* DESCRIPTION OF THE TASK
An exact copy of the lines from the top of the data through the line with "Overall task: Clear" is what you should give, with no pictures in it.

#####

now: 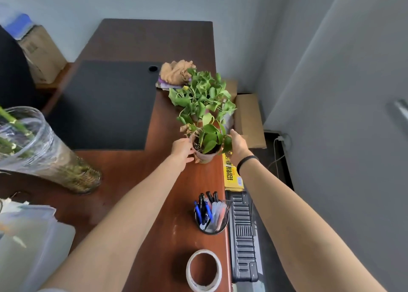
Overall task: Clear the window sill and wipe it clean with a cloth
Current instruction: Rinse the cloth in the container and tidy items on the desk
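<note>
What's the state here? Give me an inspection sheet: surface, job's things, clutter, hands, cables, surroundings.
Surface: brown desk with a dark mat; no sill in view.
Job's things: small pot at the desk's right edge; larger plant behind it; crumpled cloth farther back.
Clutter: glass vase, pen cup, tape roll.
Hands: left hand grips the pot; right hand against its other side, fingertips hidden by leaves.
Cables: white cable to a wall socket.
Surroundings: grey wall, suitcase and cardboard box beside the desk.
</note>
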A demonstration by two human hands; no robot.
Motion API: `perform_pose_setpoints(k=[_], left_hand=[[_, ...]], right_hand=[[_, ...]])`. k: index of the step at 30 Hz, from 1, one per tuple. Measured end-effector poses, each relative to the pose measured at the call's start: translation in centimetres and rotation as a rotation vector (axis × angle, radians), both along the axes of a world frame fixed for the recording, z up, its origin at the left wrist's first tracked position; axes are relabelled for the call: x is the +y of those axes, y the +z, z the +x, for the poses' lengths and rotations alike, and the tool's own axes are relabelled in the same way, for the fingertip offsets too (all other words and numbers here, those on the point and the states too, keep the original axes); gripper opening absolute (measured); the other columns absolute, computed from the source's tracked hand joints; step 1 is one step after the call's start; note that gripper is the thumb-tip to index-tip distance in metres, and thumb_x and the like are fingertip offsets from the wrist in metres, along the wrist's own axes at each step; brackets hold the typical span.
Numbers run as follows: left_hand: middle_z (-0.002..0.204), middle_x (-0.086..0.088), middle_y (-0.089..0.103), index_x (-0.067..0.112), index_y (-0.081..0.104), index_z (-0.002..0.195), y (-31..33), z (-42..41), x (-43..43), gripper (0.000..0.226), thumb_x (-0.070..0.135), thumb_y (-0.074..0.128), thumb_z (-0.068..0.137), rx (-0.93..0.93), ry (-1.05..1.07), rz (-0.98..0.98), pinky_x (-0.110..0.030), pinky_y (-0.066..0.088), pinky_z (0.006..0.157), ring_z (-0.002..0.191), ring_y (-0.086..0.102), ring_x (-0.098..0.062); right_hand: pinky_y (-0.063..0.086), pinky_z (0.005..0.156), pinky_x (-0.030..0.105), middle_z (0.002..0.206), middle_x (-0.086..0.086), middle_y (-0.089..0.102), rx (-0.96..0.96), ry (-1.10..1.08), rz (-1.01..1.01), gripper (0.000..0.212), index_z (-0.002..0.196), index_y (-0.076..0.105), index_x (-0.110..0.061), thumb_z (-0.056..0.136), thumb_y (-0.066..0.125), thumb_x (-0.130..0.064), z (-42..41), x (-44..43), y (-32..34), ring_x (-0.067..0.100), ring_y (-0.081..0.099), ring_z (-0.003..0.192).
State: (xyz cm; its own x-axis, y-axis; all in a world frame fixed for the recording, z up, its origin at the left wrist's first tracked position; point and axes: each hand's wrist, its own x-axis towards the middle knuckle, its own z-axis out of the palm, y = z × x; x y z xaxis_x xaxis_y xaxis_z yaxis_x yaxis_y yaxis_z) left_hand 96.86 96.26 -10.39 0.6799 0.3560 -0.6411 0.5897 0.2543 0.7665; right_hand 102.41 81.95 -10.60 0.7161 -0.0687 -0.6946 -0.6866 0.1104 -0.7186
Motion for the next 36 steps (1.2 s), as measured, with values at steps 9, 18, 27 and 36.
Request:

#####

* RESPONSE
now: 
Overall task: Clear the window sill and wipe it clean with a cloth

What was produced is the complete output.